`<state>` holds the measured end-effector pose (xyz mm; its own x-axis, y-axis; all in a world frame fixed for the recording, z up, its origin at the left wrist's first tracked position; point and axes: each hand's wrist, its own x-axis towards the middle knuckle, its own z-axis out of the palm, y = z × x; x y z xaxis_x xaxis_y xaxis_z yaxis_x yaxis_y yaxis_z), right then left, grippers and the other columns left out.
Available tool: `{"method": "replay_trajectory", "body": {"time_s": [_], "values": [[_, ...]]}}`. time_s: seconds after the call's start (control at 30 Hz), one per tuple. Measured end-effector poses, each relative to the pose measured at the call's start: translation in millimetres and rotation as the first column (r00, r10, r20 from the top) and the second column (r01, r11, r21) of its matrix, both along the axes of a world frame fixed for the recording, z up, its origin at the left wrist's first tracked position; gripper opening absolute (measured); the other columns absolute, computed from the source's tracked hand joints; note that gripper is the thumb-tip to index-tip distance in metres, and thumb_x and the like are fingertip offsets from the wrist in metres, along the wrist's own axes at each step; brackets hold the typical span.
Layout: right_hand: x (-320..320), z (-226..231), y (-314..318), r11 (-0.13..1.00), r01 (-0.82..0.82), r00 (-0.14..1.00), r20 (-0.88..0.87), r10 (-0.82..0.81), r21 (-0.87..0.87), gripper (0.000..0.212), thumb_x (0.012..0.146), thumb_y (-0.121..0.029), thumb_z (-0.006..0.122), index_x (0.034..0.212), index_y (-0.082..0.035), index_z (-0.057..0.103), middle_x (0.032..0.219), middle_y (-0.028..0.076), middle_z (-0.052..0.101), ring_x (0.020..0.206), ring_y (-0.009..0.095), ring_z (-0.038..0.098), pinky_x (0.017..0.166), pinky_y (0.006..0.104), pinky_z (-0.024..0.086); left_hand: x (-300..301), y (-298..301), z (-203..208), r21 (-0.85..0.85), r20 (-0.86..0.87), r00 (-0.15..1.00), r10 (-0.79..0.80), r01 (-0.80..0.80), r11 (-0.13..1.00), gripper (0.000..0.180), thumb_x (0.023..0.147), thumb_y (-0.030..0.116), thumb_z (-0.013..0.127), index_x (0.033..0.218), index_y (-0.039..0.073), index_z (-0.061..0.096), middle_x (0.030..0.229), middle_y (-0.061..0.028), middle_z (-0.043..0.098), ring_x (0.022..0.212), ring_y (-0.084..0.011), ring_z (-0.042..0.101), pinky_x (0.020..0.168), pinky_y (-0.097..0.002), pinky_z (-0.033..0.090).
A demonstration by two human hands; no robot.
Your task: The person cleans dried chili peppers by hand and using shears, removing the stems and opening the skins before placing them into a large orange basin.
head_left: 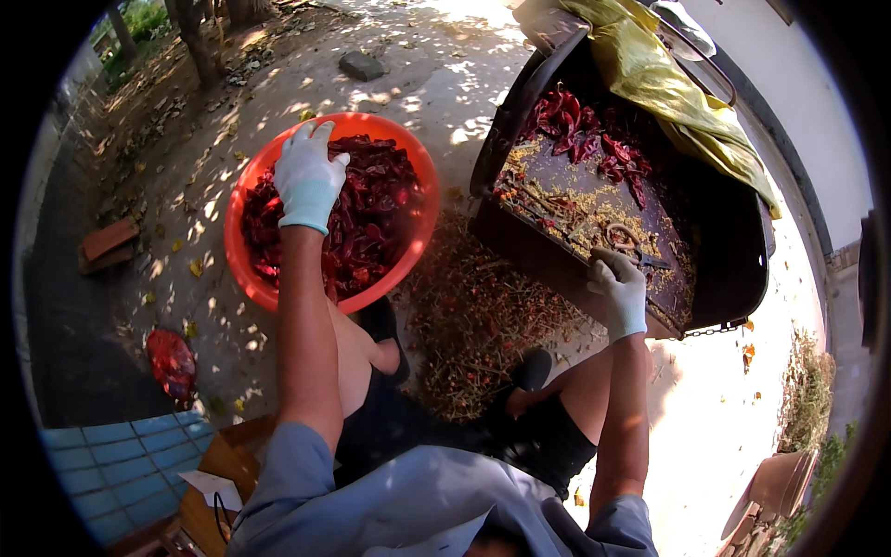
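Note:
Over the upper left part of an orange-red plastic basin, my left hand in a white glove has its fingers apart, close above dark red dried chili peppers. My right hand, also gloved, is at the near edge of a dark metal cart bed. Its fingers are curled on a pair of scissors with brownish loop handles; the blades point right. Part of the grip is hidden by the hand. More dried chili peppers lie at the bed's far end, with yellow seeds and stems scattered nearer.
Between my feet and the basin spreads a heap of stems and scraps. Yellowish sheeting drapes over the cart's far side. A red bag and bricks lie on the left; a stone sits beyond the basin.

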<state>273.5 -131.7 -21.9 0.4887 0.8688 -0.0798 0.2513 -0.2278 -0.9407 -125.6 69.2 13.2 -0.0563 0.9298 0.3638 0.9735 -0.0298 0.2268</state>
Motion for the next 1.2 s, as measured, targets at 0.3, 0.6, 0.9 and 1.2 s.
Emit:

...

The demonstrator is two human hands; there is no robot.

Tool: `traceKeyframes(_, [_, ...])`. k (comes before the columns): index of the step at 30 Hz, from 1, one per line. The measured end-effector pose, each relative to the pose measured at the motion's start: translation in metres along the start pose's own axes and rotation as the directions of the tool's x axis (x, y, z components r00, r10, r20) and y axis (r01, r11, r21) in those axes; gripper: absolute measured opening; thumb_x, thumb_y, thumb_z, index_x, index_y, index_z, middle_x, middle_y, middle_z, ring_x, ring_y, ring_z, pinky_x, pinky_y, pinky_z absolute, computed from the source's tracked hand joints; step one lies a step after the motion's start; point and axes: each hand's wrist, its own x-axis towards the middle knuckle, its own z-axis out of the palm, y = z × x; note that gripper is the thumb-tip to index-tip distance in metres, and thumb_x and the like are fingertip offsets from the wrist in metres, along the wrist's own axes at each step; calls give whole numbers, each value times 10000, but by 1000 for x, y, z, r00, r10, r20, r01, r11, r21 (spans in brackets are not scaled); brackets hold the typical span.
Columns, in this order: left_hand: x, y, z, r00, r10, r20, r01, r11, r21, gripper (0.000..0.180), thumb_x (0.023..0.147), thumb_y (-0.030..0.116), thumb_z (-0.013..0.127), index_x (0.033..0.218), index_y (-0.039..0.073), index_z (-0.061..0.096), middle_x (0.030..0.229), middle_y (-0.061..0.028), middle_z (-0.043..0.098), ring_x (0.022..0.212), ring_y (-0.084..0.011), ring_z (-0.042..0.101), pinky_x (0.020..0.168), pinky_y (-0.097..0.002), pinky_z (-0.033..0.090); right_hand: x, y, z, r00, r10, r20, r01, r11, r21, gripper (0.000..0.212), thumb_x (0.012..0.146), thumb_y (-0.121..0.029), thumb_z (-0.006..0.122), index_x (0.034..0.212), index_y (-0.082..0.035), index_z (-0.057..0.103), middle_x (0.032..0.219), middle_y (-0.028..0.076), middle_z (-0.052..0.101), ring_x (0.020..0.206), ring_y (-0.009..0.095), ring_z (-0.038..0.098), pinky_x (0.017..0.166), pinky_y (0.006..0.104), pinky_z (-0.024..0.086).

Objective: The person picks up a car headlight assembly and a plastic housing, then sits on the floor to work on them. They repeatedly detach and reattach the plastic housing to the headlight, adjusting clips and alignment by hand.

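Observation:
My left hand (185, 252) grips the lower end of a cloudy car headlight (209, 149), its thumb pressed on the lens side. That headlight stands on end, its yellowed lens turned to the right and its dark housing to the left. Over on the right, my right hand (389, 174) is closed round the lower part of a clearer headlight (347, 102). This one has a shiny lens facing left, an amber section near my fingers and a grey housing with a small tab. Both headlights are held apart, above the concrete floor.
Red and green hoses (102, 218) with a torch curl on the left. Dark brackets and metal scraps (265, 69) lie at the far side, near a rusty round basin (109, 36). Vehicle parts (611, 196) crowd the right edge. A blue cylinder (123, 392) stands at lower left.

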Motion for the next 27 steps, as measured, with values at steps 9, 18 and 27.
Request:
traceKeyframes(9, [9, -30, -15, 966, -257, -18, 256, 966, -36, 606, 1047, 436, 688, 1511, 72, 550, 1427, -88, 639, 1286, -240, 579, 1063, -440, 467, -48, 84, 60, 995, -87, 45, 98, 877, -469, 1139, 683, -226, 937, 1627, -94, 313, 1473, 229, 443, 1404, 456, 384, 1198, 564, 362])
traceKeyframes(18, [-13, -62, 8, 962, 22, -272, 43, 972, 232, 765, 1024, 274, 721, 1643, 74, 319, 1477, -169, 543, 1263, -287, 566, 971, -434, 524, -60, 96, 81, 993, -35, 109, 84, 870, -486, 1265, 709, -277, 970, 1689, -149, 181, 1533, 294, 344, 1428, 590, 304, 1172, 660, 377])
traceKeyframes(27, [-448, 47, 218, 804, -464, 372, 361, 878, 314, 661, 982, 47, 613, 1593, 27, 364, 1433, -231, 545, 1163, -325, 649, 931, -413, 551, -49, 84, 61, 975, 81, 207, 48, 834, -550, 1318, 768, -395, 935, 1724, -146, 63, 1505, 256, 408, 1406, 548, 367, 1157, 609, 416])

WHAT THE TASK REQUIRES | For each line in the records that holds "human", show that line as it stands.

TASK OUTPUT |
A demonstration by two human hands; no robot.
The demonstrator is two human hands; there is no robot.

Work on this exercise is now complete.